Комбат требовал огня и огня. Сагайда бил и бил, встревоженно поглядывая на растущую груду пустых ящиков, потому что транспорты с боеприпасами еще где-то пробивались по бездорожью.

Черныш стоял на наблюдательном пункте, отрытом этой ночью в поле за имением. Он сам напросился у Сагайды корректировать огонь, и Сагайда согласился, считая в глубине души Черныша лучшим корректировщиком, чем был сам. В окопе, у ног Черныша, сидел над аппаратом Блаженко-старший. После того как в бою под высотой один телефонист был ранен, Романа поставили на аппарат, и он с присущим ему усердием взялся за новую работу. Одновременно он выполнял при Черныше и обязанности ординарца, хотя делал это не по приказу Черныша, а вполне добровольно, по собственной инициативе.

Черныш направил огонь минометов на правый край лощины, куда вползали бронетранспортеры с десантами. Минометчики стреляли на шестом заряде, и попасть в бронетранспортер было трудно. Но несколько мин легли за ними, там, где брели десантники, и когда дым рассеялся, Черныш видел, как немцы сбивались в группки по нескольку человек, наверное, возле убитого или раненого.

Шум и трескотня поднялись и слева, совсем близко, где до сих пор было спокойно. В лощине не смолкало «ура», но пехоты не было видно. Возможно, — как это нередко бывает, — кричали лежа. Транспортеры заходили в балку, прошивая ее трассирующими пулями. Поднялась настоящая огненная метель, грохот нарастал.

Из этой метели, из балки один за другим выскакивали бойцы и бежали сюда, к имению.

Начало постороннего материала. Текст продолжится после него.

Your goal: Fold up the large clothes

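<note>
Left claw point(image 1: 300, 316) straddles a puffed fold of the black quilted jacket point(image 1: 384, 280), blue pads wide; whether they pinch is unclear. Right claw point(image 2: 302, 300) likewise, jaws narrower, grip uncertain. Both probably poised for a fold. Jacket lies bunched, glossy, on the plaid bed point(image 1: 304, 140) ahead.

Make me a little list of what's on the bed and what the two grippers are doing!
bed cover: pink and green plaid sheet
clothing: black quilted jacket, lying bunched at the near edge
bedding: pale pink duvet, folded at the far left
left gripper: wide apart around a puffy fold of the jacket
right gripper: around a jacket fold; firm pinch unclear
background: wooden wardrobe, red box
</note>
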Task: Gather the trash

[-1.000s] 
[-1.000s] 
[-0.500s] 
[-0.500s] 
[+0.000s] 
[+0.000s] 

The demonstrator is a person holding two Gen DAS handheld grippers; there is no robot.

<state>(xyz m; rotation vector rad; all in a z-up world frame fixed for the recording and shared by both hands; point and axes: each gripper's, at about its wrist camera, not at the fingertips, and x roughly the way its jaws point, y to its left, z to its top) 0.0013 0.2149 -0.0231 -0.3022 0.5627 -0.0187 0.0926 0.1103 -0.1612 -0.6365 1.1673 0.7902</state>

Черныш понял, что румыны и в самом деле ударились в панику, и фланг оголился. Значит, противотанковую артиллерию действительно не успели подтянуть, и полк очутился в тяжелом положении. Видимо, там, впереди, была дана команда отходить к имению. Уже не одиночки, а группы пехотинцев побежали мимо Черныша.

Тяжелые, залепленные грязью шинели шумели возле него. Чернышу показалось, что пробежал здесь и тот лысый пехотинец, который носился по румынской дороге без седла на коне и молил: «Останови, останови!» Всё летело мимо Черныша, и он, вдруг ойкнув, раскинул руки, словно хотел своей грудью остановить эту лавину… и упал. А пехотинцы, под градом пуль, который становился все гуще, бежали, перескакивая через Черныша.

Блаженко, как будто и не следивший за Чернышом, сразу же заметил, вернее почувствовал, что нет уже младшего лейтенанта среди тех, кто суетился вокруг. Нету! И он, не задерживаясь, решительным прыжком выскочил из окопа и сразу же наткнулся на своего командира. Черныш, смертельно бледный, лежал, распластавшись в грязи, с пистолетом в руке. Закрыв глаза, он слегка стонал, будто во сне. Блаженко с одного взгляда отметил, что Черныша ранило куда-то в затылок, потому что чубатая голова его лежала в луже крови, смешанной с грязью. Блаженко даже не представлял, чтобы можно было бросить своего командира среди этого поля и удирать. Властным окриком Роман позвал ближайшего пехотинца, и тот остановился испуганный.